Machine Learning for Predicting Critical Events Among Hospitalized Children
Sierra Strutz1, Huan Liang1, Kyle Carey2
1Department of Biostatistics & Medical Informatics, University of Wisconsin-Madison, Madison.
Insights
A new machine learning model effectively predicts critical events in hospitalized children, improving risk assessment across all hospital units. This unified approach enhances early detection and patient safety, reducing mortality and morbidity risks.
Area of Science:
- Pediatric critical care medicine
- Health informatics
- Machine learning in healthcare
Background:
- Unrecognized deterioration in hospitalized children leads to significant mortality and morbidity.
- Current pediatric risk stratification is fragmented, using different tools across hospital units (emergency, ward, intensive care).
Purpose of the Study:
- To develop a unified machine learning model for early detection of deterioration in pediatric patients.
- Enable continuous and consistent risk assessment throughout a child's hospital stay.
Main Methods:
- Retrospective cohort study of 135,621 pediatric admissions across 3 tertiary care academic hospitals.
- Developed and compared regression-based, extreme gradient-boosted machine (XGB), and deep learning models.
- Used 2 hospitals for model derivation and a third for external validation.
Main Results:
- The XGB model demonstrated superior discrimination (C statistic: 0.86) compared to existing ward-focused models (0.82 and 0.70).
- XGB required fewer alerts (6) at 80% sensitivity compared to ward models (9 and 11).
- The XGB model performed equivalently or better than unit-specific models.
Conclusions:
- A novel hospitalwide machine learning model was developed for continuous risk prediction of critical events in children.
- This model provides a unified framework for risk assessment in pediatric hospitals.

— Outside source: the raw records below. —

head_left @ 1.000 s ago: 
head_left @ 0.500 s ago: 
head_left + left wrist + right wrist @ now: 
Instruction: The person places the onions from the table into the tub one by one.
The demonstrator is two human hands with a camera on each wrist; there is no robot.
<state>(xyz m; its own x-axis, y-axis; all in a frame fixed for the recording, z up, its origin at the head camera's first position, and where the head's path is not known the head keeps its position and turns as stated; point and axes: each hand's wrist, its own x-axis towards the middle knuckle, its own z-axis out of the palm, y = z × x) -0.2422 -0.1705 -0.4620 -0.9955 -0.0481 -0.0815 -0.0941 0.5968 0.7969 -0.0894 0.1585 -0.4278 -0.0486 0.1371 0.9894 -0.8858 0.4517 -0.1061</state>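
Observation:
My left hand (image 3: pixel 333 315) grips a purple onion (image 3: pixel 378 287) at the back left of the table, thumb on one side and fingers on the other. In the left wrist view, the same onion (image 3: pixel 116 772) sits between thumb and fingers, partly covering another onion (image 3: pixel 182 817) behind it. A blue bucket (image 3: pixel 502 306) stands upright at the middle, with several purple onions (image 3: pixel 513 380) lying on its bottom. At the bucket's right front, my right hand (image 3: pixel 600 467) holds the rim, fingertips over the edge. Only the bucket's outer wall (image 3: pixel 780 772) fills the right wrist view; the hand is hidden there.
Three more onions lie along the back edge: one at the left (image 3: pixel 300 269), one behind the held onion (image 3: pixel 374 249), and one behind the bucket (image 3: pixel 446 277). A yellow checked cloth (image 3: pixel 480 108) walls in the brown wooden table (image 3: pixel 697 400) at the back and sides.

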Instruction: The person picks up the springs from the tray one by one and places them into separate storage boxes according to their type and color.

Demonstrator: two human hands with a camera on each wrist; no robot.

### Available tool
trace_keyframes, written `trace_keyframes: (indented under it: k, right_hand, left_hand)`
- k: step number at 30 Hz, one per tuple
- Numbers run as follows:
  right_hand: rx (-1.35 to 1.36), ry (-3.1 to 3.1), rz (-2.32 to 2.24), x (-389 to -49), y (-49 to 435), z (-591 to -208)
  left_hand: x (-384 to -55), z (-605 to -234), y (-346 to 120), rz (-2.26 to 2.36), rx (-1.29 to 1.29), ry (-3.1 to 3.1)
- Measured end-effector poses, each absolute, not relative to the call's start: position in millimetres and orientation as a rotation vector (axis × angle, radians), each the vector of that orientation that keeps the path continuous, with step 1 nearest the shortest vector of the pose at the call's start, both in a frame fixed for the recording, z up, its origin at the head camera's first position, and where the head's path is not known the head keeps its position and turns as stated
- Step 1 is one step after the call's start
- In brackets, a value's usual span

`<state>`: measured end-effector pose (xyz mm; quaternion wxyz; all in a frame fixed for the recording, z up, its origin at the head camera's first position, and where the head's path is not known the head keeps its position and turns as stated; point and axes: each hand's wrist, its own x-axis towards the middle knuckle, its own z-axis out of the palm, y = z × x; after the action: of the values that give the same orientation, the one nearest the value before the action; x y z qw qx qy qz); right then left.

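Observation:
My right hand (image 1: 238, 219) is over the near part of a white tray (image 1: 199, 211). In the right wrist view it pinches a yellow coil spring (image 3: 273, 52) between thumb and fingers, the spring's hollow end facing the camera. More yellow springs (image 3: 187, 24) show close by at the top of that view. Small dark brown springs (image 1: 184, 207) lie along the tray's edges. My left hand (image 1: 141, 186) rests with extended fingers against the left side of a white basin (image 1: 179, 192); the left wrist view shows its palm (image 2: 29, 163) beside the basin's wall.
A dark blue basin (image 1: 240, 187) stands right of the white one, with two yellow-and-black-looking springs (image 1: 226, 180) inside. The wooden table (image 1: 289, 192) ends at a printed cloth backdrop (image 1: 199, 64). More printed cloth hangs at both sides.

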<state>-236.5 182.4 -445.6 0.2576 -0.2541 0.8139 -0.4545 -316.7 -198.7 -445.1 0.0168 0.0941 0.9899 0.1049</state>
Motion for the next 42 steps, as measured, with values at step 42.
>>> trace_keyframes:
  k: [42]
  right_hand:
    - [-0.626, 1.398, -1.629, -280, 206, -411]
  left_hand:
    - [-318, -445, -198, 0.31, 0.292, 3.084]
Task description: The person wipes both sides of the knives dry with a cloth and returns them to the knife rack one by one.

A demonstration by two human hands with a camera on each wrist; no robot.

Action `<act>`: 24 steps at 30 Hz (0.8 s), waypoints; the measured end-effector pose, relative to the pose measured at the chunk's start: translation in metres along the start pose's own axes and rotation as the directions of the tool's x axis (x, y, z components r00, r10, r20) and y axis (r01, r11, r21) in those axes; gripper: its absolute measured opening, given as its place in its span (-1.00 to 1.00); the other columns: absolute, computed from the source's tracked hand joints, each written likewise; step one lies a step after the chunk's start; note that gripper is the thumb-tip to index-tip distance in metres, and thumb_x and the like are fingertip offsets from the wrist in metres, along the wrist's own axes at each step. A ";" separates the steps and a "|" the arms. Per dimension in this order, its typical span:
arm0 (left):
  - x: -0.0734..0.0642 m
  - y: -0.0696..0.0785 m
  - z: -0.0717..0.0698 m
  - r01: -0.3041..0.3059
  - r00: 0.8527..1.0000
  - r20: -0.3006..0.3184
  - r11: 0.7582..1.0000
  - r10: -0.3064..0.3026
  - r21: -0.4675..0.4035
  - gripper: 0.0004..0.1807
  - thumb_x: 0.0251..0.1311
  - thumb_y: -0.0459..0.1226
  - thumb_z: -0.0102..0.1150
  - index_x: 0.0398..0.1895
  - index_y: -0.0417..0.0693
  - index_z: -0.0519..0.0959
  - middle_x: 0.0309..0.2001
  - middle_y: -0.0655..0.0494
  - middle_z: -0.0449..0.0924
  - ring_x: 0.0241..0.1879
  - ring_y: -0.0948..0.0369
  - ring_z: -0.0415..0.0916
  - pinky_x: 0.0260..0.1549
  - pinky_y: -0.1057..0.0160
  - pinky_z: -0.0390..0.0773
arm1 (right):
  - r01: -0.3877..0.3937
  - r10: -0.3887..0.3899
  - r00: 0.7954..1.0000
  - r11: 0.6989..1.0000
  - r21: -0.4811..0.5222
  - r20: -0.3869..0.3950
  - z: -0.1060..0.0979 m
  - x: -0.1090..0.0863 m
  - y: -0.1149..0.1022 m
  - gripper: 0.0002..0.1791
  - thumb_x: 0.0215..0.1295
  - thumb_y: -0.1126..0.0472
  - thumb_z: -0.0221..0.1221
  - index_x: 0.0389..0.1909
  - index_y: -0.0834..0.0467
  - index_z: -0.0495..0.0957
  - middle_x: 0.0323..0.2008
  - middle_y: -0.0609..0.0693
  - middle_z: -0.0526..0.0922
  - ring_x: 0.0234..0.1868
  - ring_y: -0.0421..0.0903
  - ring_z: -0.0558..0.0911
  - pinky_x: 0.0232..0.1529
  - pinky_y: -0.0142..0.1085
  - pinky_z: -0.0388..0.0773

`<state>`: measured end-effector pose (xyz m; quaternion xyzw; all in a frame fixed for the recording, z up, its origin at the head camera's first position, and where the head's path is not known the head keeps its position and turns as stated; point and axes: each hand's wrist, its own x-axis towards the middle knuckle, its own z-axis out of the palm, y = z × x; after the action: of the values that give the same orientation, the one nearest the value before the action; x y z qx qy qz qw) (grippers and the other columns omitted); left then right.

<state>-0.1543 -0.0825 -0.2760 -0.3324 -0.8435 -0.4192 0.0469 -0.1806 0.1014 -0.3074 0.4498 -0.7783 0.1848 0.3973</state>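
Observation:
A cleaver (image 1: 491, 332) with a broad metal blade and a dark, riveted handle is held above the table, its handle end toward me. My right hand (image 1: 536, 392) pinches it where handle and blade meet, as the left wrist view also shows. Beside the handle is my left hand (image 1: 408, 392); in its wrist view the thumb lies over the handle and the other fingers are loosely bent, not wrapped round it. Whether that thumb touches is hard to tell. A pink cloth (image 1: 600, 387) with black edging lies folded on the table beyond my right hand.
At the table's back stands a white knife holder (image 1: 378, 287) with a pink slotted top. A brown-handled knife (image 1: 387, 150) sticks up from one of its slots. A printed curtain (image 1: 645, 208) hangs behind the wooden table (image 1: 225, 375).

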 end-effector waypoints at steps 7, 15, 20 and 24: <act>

- The findings support the use of a single, adaptable model for improved pediatric patient safety.
Importance:
Unrecognized deterioration among hospitalized children is associated with a high risk of mortality and morbidity. The current approach to pediatric risk stratification is fragmented, as each hospital unit (emergency, ward, or intensive care) uses different tools for predicting specific outcomes.
Objective:
To develop a machine learning model for the early detection of deterioration across all units, thereby enabling a unified risk assessment throughout the patient's hospital stay.
Design, Setting, And Participants:
This retrospective cohort study used data from pediatric (age <18 years) admissions to inpatient and intensive care units at 3 tertiary care academic hospitals. Data were analyzed from January 2024 to March 2025.
Main Outcomes And Measures:
The primary outcome was critical events, defined as invasive mechanical ventilation, administration of vasoactive medications, or death within 12 hours of an observation.
Results:
The cohort included 135 621 patients (mean [SD] age, 7 [6] years; 60 376 [44.5%] female). Patient age, hospital unit, vital signs, laboratory results, and prior comorbidities were used to derive a regression-based model, an extreme gradient-boosted machine (XGB) model, and 2 deep learning models. Data from 2 hospitals were used as a derivation cohort, while patients in the third hospital constituted the hold-out external test cohort. The XGB model was the best-performing machine learning model, outperforming 2 existing ward-focused models in terms of discrimination (C statistic: XGB, 0.86; ward-focused models, 0.82 [P < .001] and 0.70 [P < .001]) and the number needed to alert (at an example 80% sensitivity: XGB, 6 ward-focused models: 9 and 11). The deep learning models did not exhibit improved performance. The XGB model performed better or equivalent to models trained for a specific hospital unit.
Conclusions And Relevance:
This retrospective cohort study describes the development of a novel hospitalwide model for continuously predicting the risk of critical events through the entirety of a child's stay. The model facilitated a unified framework for risk assessment in a pediatric hospital.